Today’s Wonder of the Day was inspired by Tyler. Tyler Wonders, “Why do you get hungry?” Thanks for WONDERing with us, Tyler!

It's Monday morning. You drag yourself out of bed and trudge slowly through your morning routine. After a fun family weekend, you're not quite ready for school to start. In fact, you're running so late that you forget to eat breakfast before you run for the bus.

Your tummy starts rumbling late in the morning. You steal glances at the clock, counting down the minutes until lunch. You say a quick prayer, hoping that you'll soon be feasting on pepperoni pizza or chicken nuggets.

When you get to the lunch line, however, you're dismayed to see your old nemesis on the tray: Salisbury steak. No matter how many times you've tried, you just can't seem to develop a taste for it. You pick at your mashed potatoes and peas and eat all of your fruit cup.

As the afternoon wears on, you feel irritated. At recess, you snap at your friends and they ask you why you're so mad. You don't know what to tell them. You're just hungry. And now angry. You're hangry!

"Hangry" is what linguists call a portmanteau: a word whose form and meaning come from blending two or more other words. In this case, the words are hungry and angry, giving hangry its meaning: irritable or bad-tempered as a result of hunger.

Hangry has become a popular term over the last several years. However, its first use dates back to 1956 in an article in the psychoanalytic journal American Imago.

Today, most people understand what you mean when you say you're getting hangry. If you haven't experienced hanger personally, you've probably found yourself the target of a bad attitude from a friend who hasn't eaten recently.

Is hanger just an excuse we use for being irritable when we want something to eat? Or is becoming hangry a real thing?

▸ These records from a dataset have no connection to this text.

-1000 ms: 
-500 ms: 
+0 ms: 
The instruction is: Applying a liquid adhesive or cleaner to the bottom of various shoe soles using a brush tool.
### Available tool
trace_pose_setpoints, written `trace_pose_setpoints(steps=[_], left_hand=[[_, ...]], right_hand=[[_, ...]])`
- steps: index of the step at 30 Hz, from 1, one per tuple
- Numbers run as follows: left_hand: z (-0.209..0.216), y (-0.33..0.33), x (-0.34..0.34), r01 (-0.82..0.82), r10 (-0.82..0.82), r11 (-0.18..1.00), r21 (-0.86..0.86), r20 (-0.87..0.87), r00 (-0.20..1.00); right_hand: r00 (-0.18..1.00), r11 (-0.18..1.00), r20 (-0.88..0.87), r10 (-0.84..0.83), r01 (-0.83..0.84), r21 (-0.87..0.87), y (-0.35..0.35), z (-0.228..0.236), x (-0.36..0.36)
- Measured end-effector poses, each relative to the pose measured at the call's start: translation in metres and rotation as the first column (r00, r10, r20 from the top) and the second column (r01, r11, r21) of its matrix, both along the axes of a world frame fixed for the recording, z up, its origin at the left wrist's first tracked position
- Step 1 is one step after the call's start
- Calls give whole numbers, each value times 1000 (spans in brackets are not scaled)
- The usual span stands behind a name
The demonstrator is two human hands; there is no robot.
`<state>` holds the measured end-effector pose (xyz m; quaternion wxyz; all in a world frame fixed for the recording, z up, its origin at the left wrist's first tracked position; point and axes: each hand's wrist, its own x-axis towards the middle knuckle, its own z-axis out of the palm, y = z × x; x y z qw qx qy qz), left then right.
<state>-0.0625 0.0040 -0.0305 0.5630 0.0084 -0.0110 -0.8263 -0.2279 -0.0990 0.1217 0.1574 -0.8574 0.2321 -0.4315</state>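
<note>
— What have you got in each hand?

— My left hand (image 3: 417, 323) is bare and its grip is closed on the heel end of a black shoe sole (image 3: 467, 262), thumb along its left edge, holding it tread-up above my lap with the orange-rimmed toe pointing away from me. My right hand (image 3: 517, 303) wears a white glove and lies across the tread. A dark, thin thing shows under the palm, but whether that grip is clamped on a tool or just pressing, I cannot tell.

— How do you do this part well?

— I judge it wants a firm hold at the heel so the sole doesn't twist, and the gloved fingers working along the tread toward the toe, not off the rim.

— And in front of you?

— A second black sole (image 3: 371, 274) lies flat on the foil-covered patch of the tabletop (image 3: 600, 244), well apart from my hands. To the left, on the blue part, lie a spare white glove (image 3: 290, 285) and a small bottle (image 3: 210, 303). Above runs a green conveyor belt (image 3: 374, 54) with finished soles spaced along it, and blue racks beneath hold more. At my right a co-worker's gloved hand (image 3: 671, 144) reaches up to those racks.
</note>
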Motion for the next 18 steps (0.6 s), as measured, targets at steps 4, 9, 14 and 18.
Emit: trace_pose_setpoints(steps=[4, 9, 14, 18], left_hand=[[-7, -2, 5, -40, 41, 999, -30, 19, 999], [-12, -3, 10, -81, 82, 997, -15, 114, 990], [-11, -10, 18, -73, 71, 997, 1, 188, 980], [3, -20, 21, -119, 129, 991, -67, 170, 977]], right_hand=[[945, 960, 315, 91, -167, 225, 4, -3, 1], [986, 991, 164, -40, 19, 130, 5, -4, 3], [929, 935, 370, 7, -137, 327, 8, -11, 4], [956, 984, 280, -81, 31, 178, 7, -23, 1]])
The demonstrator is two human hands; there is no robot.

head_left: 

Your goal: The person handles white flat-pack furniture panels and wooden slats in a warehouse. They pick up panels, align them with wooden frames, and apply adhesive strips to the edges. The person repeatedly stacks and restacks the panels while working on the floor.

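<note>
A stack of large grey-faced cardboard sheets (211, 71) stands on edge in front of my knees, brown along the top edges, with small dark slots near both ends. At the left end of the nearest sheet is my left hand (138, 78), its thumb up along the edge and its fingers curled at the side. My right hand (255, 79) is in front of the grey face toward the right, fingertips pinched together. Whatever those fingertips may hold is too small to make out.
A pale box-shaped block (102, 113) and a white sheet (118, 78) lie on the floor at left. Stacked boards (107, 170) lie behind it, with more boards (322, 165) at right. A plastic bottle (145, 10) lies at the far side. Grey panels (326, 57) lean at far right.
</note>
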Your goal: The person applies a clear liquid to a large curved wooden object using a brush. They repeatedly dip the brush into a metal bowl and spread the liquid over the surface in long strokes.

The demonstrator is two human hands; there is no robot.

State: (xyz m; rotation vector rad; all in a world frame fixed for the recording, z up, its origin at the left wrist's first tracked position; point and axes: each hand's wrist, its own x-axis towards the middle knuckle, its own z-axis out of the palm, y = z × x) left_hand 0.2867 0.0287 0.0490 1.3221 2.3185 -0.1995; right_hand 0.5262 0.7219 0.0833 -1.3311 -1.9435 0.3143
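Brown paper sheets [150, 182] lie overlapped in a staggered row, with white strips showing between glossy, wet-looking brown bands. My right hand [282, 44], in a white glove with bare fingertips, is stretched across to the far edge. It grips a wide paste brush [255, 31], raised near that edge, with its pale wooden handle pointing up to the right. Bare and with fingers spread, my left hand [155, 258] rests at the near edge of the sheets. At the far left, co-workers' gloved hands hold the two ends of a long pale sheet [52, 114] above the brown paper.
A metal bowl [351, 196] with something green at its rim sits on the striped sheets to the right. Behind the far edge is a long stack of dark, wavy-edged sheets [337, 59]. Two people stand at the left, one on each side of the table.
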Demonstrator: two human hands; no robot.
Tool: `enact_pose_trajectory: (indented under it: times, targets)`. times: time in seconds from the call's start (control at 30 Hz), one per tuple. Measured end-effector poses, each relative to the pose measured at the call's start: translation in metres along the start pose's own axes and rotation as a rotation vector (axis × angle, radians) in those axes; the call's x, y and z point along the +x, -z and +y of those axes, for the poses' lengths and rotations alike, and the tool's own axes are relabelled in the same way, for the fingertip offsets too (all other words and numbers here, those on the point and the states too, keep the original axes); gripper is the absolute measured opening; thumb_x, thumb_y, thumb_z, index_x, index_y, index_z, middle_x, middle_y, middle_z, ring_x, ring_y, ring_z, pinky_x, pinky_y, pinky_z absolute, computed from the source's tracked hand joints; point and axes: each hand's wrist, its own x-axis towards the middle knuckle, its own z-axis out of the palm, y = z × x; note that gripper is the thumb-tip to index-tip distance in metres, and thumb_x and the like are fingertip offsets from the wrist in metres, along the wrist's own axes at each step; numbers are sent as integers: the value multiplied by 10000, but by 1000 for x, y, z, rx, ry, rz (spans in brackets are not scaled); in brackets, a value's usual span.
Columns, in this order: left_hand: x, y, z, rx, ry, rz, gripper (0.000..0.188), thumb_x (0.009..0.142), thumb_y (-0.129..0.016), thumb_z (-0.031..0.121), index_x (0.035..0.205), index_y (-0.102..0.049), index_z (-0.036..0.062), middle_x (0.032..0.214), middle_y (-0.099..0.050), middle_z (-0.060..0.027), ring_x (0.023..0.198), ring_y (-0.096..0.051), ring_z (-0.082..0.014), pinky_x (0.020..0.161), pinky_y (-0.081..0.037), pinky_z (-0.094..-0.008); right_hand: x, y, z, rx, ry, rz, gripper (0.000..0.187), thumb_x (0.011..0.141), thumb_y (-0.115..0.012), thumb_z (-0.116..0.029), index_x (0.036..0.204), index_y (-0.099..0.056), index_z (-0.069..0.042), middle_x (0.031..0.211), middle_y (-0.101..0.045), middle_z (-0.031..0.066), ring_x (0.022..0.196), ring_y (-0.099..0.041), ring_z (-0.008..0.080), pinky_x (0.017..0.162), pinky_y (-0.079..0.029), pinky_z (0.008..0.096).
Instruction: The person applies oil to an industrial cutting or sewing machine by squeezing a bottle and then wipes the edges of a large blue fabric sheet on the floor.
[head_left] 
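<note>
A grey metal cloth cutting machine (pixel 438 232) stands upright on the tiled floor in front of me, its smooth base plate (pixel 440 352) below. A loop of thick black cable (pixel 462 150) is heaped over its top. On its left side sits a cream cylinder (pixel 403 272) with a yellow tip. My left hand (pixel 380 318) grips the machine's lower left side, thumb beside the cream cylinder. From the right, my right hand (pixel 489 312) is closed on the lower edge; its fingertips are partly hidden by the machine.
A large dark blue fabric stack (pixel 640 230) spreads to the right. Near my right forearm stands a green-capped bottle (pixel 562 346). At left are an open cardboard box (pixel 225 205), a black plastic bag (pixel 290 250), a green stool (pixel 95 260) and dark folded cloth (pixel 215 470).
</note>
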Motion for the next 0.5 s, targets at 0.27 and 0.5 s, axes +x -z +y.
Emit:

Scientists will tell you that hanger is a real phenomenon and they now understand why people get hangry.

When you eat, your body converts foods into simple sugars, such as glucose, that pass into the bloodstream and get distributed around the body to be used for energy. Your brain, in particular, relies upon glucose to function, and it monitors the level of glucose in your blood carefully.

As time passes since you last ate, the levels of glucose in your blood begin to drop. If glucose levels drop low enough, your brain will release your body's "fight or flight" hormones that seek to increase the amount of glucose in your bloodstream. This process is known as the glucose counter-regulatory response.

Two of the hormones released, adrenaline and cortisol, are stress hormones that get released into the bloodstream in a wide variety of stressful situations. Even though getting hungry might not seem all that stressful to you, a rush of adrenaline can make you irritable.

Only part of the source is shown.